Eu só posso rir, meu bem. Achar-te dançando com outras pernas, teus braços transpassados em outros pescoços, tua
boca a tomar doses generosas de um fel que de início parece doce, como era o nosso.
Perderei o juízo, arrancarei fios e mais fios, sinto a punhalada aqui,
homogeneidade quente que é vista e que também escorre, a olho nu, olho este,
que na ridícula tentativa de guerra (como são todas), pretendo arrancar, para
que sintas cego, a mesma dor que senti ao presenciar tua pupila dilatada por
outro alguém... mas não consigo, então cai você gritando compaixão, deito-me ao
teu lado, cospes em meu rosto, escarra com força, para que o barulho seja
prova da frivolidade que tu carregas nobre, mas que até então estava guardada no fundo do ser que és, espécie de mármore em tempo de geada, doente.
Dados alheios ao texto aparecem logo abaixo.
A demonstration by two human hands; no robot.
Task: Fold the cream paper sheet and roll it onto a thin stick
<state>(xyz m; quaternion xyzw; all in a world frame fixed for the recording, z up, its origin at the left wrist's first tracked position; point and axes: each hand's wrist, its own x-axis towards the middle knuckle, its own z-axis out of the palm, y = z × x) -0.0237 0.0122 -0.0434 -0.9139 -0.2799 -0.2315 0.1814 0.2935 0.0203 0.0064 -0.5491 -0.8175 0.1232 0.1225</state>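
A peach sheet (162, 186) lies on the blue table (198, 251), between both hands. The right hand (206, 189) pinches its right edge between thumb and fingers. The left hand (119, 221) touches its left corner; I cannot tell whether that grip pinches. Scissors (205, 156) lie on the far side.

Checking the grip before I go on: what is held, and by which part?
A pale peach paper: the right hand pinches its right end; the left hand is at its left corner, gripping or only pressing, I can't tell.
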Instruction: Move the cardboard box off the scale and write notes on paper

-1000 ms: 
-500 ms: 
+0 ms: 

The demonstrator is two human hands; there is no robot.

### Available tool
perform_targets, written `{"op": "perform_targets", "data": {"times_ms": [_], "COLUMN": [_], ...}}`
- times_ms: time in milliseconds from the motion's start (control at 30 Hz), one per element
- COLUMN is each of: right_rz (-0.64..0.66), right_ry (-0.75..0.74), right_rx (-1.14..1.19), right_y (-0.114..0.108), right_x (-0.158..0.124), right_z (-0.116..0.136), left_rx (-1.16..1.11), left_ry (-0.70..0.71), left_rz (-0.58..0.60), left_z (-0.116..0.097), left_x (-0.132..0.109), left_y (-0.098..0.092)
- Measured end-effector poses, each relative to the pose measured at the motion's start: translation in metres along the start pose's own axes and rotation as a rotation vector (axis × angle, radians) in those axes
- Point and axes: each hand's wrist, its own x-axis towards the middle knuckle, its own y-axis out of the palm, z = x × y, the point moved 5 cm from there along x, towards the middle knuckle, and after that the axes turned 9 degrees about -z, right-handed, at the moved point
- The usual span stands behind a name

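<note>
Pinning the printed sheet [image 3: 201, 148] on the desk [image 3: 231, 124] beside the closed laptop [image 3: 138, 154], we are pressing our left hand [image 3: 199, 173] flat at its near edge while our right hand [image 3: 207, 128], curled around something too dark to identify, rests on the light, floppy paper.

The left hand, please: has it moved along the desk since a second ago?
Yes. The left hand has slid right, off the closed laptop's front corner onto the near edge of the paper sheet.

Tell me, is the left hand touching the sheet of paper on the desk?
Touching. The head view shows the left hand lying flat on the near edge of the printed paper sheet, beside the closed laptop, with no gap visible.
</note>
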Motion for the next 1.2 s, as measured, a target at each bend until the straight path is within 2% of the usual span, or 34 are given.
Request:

Deixou-me
coisas sujas, o agrado que lhe dei nunca convinha, deveria ao menos ter notado
o esforço que fiz para prender os panos aos teus, mostrar calada que em meu colo
poderia ainda deitar, com ressaca de gente, com repulsa de mim... Eu, que te
ofereci o mundo e uma pitada de além, vejo teu dedo médio se erguer, quase
tocar a ponta do nariz que me faz respirar cansado, dou-te um riso e o punhal,
cravo em teu peito, com prazer morro junto, pois voltarei para ver escrito: “aqui jaz quem um dia me fez tanto mal”.